You are asked to write out the full listing exactly as it stands.

[Start of Attachment]

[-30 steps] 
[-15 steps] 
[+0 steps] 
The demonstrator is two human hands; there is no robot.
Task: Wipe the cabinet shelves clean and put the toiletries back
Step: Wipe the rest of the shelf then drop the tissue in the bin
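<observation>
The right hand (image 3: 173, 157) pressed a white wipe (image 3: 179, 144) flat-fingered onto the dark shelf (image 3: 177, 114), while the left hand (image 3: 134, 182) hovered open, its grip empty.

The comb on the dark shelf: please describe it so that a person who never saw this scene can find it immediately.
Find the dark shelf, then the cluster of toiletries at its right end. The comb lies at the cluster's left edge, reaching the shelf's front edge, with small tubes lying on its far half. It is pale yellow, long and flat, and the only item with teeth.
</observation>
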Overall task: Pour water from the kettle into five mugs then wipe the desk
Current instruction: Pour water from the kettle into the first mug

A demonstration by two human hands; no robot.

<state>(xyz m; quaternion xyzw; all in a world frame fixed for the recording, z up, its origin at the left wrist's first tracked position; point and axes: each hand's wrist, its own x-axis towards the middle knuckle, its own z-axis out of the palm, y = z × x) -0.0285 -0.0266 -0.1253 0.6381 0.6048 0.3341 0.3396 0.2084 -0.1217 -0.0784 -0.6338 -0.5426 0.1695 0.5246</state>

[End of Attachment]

■ Answer box
[-30 steps] 
[-15 steps] 
[+0 steps] 
The demonstrator is two human hands; there is no robot.
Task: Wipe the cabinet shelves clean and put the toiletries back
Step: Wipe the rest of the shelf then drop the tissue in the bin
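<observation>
The right hand (image 3: 173, 157) pressed a white wipe (image 3: 179, 144) flat-fingered onto the dark shelf (image 3: 177, 114), while the left hand (image 3: 134, 182) hovered open, its grip empty.

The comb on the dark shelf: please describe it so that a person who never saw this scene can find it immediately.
Find the dark shelf, then the cluster of toiletries at its right end. The comb lies at the cluster's left edge, reaching the shelf's front edge, with small tubes lying on its far half. It is pale yellow, long and flat, and the only item with teeth.
</observation>
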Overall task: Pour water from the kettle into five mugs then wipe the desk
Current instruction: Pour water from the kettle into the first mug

A demonstration by two human hands; no robot.

<state>(xyz m; quaternion xyzw; all in a world frame fixed for the recording, z up, its origin at the left wrist's first tracked position; point and axes: each hand's wrist, its own x-axis towards the middle knuckle, its own z-axis out of the palm, y = z × x) -0.0285 -0.0266 -0.1253 0.6381 0.6048 0.3341 0.3396 0.2084 -0.1217 -0.0784 -0.6338 -0.5426 0.1695 0.5246</state>

The answer has been given, and the exercise is complete.